The future of the digital space continues to expand overnight, which to those who are within the crypto space, comes as no surprise – however, a new kid bursting in on the blockchain is none other than StrongBlock.
StrongBlock sees the future based upon the blockchain, however, unless you are well versed in this technological advancement, it can be a pretty daunting place to venture into. Therefore StrongBlocks mission is to make blockchains easier for anyone to support and participate in.
Now, whilst this short intro covered a partial piece to the puzzle, I wanted to simplify StrongBlock within this short article, covering not only the what, but also looking at an overview of the ecosystem, along with how you can earn money utilising Strong.
StrongBlock, as mentioned above, is a blockchain platform that aims to change the way the blockchain networks work. The reason for their simplification process is due to the easy to use Node as a Service (NaaS) tool, which allows those who aren’t well versed to launch a blockchain-compliant node swiftly, whilst also rewarding them for running them.
Before StrongBlock’s NaaS, running a node involved a lot of knowledge of the blockchain – including the ability to code and having a server which was able to run the node throughout the day. In essence, if you were to dive into nodes prior to StrongBlock, you had to have either a lot of time on your hands to educate yourself, or you had to be well versed to find it easy.
However, what StrongBlock did was automate all the processes, making it possible for anyone to get involved in the blockchain revolution.
StrongBlock utilises STRONG as their governance token, these are tokens that developers create to allow token holders to help shape the future of a protocol.
For a cryptocurrency to run, or as I’ve stated in this article, a Blockchain, for these to run efficiently they require nodes to operate.
Nodes are connected to other nodes, creating a network packed full of information including transaction histories, and data which is stored, received and transmitted.
Notes are incredibly important for network security and integrity.
Because nodes are the rule keepers.
Nodes have all the information pass through them, which means multiple nodes must agree that the transaction is legitimate by ‘confirmation’ before it is agreed to be final.
However, each blockchain has a different way of rule-keeping & StrongBlock requires Ethereum.
Strong nodes support the Ethereum network, they require no hardware and STRONG is an ERC-20 token.
To start earning money from your nodes, you have to ensure to firstly buy ETH & STRONG.
To do this you can utilise well-known platforms to buy ETH and once you have purchased this you can transfer it over to your wallet in order to swap for STRONG.
Once you have your node you will not be able to transfer this to another wallet and will have to ensure to keep a certain amount of money within your wallet to avoid high gas prices.
To note; STRONG prices are volatile and can change – for example, it shot from $20 to $200 in the first 6 months of 2021 and is now sitting at $738.14. – but please ensure to check yourself regularly.

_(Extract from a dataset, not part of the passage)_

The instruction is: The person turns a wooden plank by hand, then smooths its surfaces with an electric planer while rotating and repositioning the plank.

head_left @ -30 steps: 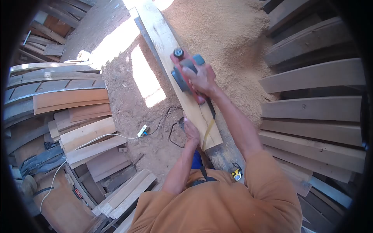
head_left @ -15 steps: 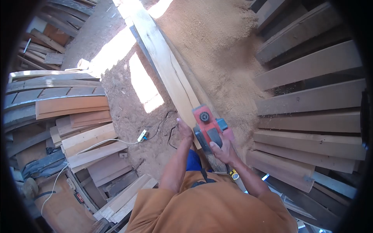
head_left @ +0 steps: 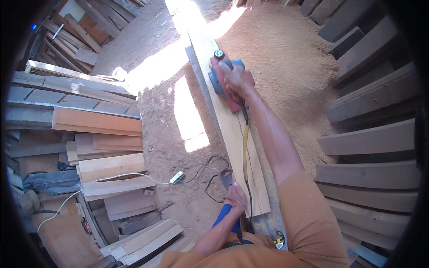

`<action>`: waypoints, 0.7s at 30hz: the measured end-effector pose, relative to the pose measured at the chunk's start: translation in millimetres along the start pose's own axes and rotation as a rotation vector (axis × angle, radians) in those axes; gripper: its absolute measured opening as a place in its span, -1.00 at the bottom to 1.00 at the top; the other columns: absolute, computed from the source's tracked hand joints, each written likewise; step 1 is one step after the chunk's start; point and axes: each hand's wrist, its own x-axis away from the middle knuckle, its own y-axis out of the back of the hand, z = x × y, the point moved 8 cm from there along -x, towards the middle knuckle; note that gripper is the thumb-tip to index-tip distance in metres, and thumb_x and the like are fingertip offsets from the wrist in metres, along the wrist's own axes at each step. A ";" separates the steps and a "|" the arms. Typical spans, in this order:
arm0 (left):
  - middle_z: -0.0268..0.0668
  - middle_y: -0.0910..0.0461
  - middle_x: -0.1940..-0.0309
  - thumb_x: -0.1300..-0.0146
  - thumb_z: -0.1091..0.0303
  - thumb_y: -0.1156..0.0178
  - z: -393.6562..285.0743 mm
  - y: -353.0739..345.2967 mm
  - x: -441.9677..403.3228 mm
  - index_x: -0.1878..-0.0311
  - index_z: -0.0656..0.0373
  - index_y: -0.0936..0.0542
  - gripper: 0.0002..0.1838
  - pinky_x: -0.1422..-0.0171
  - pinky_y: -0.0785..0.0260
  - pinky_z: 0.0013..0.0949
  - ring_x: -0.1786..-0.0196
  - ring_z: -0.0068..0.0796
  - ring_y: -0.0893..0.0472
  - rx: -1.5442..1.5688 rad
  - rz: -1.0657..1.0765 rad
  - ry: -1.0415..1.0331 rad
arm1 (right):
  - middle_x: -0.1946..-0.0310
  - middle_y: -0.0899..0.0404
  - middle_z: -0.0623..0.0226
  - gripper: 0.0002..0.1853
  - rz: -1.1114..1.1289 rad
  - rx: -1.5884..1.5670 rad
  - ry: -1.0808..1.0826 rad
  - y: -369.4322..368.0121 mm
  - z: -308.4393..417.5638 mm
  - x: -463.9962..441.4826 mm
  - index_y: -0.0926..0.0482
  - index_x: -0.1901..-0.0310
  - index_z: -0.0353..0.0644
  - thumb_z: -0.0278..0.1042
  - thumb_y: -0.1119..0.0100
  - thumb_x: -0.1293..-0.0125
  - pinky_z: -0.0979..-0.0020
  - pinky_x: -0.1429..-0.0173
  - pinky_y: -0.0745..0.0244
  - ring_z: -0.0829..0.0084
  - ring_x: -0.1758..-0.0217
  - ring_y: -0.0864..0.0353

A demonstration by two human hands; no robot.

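My right hand point(head_left: 235, 77) is wrapped round the handle of a red and dark electric planer point(head_left: 233, 104). The planer sits on a long pale wooden plank point(head_left: 232, 138), well forward of my body. Its cord, with a yellow sleeved stretch point(head_left: 245, 145), trails back along the plank. A dark crack runs lengthwise through the near part of the wood. By the plank's left edge, close to its near end, is my left hand point(head_left: 236, 196), fingers extended and seeming to rest against the edge; the fingertips are partly hard to make out.
Sawdust point(head_left: 277, 58) covers the ground right of the plank. Stacked boards point(head_left: 371, 143) line the right side, and more boards point(head_left: 114, 167) lie in piles at left. A power strip point(head_left: 176, 177) with cables lies on the ground. A yellow tape measure point(head_left: 279, 242) is at my waist.
My right hand has moved the planer forward along the plank, away from my body, and the cord now stretches behind it. My left hand has come down to the plank's near left edge.
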 end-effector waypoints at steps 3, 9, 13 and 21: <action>0.20 -0.56 -0.33 -0.74 -0.09 0.46 0.8 3.1 -1.3 -0.49 0.40 -0.40 -0.25 -0.55 -0.29 -0.05 -0.41 0.07 -0.54 0.007 -0.011 0.007 | 0.31 -0.75 0.03 -0.09 0.107 -0.013 -0.085 -5.2 14.2 -38.1 -0.51 -0.38 -0.51 0.40 -0.03 -0.53 0.23 0.19 -0.67 0.26 0.25 -0.77; 0.14 -0.56 -0.34 -0.74 -0.09 0.48 2.3 3.7 0.9 -0.50 0.35 -0.41 -0.26 -0.56 -0.28 -0.06 -0.42 0.04 -0.54 0.014 -0.011 -0.006 | 0.52 -0.68 0.25 -0.28 0.057 -0.092 -0.120 5.2 6.9 14.8 -0.54 0.07 -0.35 0.38 -0.19 -0.45 0.34 0.38 -0.58 0.43 0.52 -0.66; 0.11 -0.57 -0.35 -0.74 -0.10 0.50 -1.8 2.0 -0.5 -0.51 0.32 -0.41 -0.26 -0.57 -0.28 -0.06 -0.42 0.01 -0.54 0.033 -0.006 -0.064 | 0.47 -0.63 0.28 0.01 0.157 -0.270 -0.182 5.0 -29.6 97.5 -0.04 -0.66 -0.48 0.16 -0.23 -0.52 0.39 0.42 -0.53 0.48 0.52 -0.61; 0.03 -0.57 -0.36 -0.74 -0.10 0.53 -39.6 -4.6 -0.4 -0.52 0.26 -0.41 -0.26 -0.59 -0.28 -0.07 -0.42 -0.03 -0.54 0.257 0.046 -0.257 | 0.10 -0.71 -0.01 -0.13 0.207 -0.114 -0.236 54.8 -123.9 445.6 -0.24 -0.55 -0.40 0.11 -0.22 -0.46 0.17 -0.13 -0.61 0.17 0.02 -0.74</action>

STRONG has a great potential to become a means of passive income, you can earn 0.1 STRONG per 7000 ETH blocks, currently, circa 6400 a day = 0.091. You can claim as much as you would like, however, you need to ensure you have an understanding of the fees that come with it, such as gas.
As with everything, depending on where you live will create the differentiation when it comes to tax implications & rulings.
To be clear, as I am UK based, I will provide a rule of thumb outline when it comes to taxation of StrongBlock.
Due to the nature of StrongBlock and the inability to sell the asset on, within the crypto and tax world, StrongBlock cannot be deemed as an asset – it will be deemed as an expense.
Therefore, when purchasing StrongBlock the original purchase will be seen as a business based expense, and everything in which you earn from it will then be deemed as an income or an earning – which is taxable.
The taxable rate will be dependent on your current income level, therefore it will either sit within 20%, 40% or 45% taxation.
This, therefore, means that the structure when setting up your investment in STRONG is incredibly critical and I would always advise seeking professional advice from someone, such as an individual within Myna, who have experience in setting up STRONG.
Additionally, seeing as STRONG is still a very new concept and many are wanting to sell their node as an asset, there is a likelihood that tax rulings may change over time – but right now these will stay as an income-based tax payment.
If you are looking to create a passive income or earn money through your crypto, as a beginner I would thoroughly advise you to seek assistance from someone with knowledge of the crypto field – including how to set your wallet up, how to buy & how to manage.